When I went to pick up the developed roll of film, I was alarmed by how thin the packet felt. “No charge,” the cashier said.

I opened the package and inside was a note stating that the film had been blank—probably due to being loaded incorrectly—thus the lab was unable to develop the photos. I took the negatives out of the package and held them up. Sure enough, they were blank. I was sorely disappointed, but the photos were the least of my concerns. I was much more worried about Matthew’s health—that he would go into rejection or develop one of several life-threatening infections that were common post-transplant.

Not long after I attempted to have the film developed, Matthew did acquire one such viral infection, which required him to return to the hospital for treatment. The doctors said they had never seen such a high viral load. If not contained, the disease could cause gastric bleeding and retinal scarring that could result in permanent vision loss, blindness even. I soon realized that, with all the risks associated with being a transplant recipient, the cure for liver failure was almost as worrisome as the disease.

We soon came home from the hospital again, the virus under control but requiring home infusion therapy, an IV pole now present amidst the stuffed-animals in Matthew’s bedroom. But, as I watched Matthew beat back this challenge and others, I started to believe he would be okay.

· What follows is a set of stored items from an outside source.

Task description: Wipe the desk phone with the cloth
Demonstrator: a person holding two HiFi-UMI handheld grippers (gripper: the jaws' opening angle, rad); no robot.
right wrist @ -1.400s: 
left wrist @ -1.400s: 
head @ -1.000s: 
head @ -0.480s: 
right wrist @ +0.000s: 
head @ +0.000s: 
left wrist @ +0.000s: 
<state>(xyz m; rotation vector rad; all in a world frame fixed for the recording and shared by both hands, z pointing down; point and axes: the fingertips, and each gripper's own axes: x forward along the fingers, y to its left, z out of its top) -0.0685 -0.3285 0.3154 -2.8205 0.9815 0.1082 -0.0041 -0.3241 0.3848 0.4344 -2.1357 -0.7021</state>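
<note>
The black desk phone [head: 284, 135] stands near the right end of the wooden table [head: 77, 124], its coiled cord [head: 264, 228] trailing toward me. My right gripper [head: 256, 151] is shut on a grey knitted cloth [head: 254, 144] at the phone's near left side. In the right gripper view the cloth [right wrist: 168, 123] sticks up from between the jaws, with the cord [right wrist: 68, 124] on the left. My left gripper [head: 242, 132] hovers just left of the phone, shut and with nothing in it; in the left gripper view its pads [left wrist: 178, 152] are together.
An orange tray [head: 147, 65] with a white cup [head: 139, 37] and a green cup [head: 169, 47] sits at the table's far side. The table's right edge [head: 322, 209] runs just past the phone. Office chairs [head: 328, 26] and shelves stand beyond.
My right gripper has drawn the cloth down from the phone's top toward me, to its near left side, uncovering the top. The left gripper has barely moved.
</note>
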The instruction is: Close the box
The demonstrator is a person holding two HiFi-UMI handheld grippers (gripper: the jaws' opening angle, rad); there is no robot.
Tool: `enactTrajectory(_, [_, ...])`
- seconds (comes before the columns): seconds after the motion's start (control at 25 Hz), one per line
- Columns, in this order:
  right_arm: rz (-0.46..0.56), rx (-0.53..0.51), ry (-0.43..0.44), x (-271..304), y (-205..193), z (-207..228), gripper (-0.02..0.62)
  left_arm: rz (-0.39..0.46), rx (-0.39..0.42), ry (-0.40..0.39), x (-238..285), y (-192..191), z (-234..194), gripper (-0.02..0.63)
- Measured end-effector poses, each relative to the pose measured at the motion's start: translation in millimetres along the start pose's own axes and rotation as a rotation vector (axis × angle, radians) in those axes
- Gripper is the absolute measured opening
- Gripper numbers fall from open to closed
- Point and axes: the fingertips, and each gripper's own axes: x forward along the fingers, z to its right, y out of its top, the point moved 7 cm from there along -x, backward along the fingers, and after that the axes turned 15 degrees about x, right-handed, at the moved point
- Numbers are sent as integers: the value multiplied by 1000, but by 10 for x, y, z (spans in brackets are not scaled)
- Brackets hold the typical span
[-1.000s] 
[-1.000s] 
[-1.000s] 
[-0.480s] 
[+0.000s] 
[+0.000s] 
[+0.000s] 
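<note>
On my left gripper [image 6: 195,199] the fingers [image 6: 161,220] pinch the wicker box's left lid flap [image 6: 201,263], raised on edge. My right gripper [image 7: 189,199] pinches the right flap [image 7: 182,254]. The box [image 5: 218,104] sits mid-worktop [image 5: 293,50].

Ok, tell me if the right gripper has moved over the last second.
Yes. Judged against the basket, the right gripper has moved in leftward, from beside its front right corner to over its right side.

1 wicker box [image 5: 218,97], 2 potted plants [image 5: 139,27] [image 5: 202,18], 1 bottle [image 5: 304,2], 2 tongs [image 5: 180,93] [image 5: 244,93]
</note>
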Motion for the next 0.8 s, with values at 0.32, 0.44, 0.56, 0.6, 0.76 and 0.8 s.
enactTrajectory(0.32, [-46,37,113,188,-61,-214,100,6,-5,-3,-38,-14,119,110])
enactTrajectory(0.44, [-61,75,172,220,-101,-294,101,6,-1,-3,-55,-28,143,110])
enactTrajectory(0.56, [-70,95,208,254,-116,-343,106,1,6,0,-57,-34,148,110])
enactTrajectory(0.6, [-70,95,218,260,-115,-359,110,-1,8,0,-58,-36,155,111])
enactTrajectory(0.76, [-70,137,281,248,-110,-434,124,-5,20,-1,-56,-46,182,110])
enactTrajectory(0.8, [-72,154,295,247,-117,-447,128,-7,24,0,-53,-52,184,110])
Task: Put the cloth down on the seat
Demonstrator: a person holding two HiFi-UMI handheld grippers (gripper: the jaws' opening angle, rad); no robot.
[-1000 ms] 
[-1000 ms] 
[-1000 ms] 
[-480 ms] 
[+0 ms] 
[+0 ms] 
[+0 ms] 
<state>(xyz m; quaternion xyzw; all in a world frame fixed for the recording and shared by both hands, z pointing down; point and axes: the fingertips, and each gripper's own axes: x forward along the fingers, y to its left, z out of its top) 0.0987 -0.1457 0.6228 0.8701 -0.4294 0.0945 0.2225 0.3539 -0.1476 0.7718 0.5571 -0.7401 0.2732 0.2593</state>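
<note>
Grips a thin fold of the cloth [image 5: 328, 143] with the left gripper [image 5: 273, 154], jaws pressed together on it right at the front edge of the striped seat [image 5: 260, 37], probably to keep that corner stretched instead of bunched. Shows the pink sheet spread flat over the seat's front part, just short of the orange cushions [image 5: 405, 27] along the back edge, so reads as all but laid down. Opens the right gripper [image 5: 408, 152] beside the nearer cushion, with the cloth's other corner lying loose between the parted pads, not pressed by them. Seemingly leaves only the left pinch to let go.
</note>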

A few weeks later, I was cleaning out my car in the garage and came across the package from the undeveloped roll of film. As I opened the lid of the trash can to discard the packet, I decided to look at the negatives one more time. I pulled out a strip and could clearly see on it the images from Matthew’s birthday party. I pulled out strip after strip: all had images on them, a perfectly normal set of negatives.

I stood over the trash can screaming “Oh my God!” over and over.

I’ve searched for an explanation, because taking what happened at face value makes me the lying ghost girl. Maybe I didn’t look at the negatives carefully when I first got them and the images were there all along. (But why had the lab seen the same thing?) I wondered if the chemicals that were used were faulty and they had somehow delayed the developing process, but I didn’t really believe that was possible. Either the images were on the roll to be developed immediately, or they weren’t.

So I’m left to puzzle.

Having experienced this and other incidents makes me feel justified in being ambiguous about Santa Claus with Alex. Let him keep an open mind for a little longer than his logical nature would on its own. Maybe seeing some magic for himself will inspire him to become the man who draws back the curtain and begins to understand.